Senate Panel Approves FHA Reform Bill

The Senate Banking Committee approved a bipartisan Federal Housing Administration reform bill by a 21-1 vote Wednesday.

The bill (S. 1376) is designed to get the FHA insurance fund back on stable financial footing and provide FHA officials will more authority to police lenders and reduce losses.

One amendment adopted by the committee members at Wednesday’s markup session would allow FHA to force servicers with poor loss mitigation results to employ a subservicer that specializes in helping troubled borrowers.

The amendment sponsored by Sen. Jack Reed, D-R.I., requires FHA to establish performance standards that would warrant such a transfer of servicing, as well as a limited appeals process.

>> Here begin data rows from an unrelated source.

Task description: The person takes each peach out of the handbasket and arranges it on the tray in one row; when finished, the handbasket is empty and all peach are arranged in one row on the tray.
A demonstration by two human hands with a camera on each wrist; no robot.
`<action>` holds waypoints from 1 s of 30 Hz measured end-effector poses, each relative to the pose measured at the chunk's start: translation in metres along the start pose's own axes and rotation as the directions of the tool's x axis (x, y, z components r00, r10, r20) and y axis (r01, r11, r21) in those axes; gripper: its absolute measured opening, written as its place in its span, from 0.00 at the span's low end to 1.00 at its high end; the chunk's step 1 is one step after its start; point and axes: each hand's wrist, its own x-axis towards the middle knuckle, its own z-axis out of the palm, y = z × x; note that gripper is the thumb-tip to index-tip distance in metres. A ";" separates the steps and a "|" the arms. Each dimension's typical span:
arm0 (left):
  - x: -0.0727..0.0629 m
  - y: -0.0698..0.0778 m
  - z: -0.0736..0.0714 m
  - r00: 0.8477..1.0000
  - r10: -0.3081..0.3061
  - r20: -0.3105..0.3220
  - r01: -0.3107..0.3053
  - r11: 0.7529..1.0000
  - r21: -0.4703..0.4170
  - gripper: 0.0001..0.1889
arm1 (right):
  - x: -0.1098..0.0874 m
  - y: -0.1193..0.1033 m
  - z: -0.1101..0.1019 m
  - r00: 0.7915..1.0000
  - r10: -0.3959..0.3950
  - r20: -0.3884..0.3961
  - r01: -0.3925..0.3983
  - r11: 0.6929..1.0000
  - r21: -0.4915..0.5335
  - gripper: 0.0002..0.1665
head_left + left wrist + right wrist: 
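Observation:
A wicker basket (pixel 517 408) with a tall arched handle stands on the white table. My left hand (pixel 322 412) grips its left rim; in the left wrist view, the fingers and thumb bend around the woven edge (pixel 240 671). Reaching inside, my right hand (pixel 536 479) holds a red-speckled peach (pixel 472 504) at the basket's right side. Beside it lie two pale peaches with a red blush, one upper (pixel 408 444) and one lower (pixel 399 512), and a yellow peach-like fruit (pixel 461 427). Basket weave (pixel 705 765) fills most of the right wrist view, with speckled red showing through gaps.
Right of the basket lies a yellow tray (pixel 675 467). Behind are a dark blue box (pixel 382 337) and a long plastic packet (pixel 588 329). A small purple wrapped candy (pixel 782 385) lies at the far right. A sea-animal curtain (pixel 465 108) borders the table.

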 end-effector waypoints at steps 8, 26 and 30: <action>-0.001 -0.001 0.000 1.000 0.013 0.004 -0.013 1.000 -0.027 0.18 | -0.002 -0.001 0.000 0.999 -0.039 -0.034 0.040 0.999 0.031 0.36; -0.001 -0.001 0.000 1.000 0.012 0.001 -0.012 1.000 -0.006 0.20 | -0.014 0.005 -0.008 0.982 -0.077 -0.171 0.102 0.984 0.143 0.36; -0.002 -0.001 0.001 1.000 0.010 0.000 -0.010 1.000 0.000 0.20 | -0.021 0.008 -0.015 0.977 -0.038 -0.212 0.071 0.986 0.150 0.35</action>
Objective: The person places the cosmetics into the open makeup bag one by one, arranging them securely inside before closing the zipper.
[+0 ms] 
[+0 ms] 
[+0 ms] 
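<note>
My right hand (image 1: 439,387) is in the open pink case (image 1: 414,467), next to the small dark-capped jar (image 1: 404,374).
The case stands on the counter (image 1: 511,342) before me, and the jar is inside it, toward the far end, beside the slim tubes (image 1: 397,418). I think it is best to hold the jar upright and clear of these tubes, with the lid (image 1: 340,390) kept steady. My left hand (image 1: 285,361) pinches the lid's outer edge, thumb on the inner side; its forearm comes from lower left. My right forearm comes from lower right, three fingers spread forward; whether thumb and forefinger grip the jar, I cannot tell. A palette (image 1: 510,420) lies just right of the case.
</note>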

FHA commissioner Carol Galante has been pressing for this authority. And she recently clarified that FHA is not seeking to transfer the ownership of the servicing rights.

“Let me be clear, we are not talking about transferring the actual servicing rights,” Galante told the banking committee members at a July 24 hearing.

The Reed amendment says FHA “may require a servicer to enter into a subservicing agreement with a specialty servicer.” That agreement would allow the subservicer to take over the loan modification and other foreclosure prevention efforts for a pool of loans.

Separately, the House Financial Services Committee has taken a more extreme approach to FHA reform. The House committee recently passed a FHA reform bill that would restructure the FHA program and reduce its market share. The Protecting American Taxpayers Act and Homeowners Act also calls for winding down Fannie Mae and Freddie Mac and liquidating the GSEs at the end of five years. The House committee approved the PATH Act by a 30-27 vote.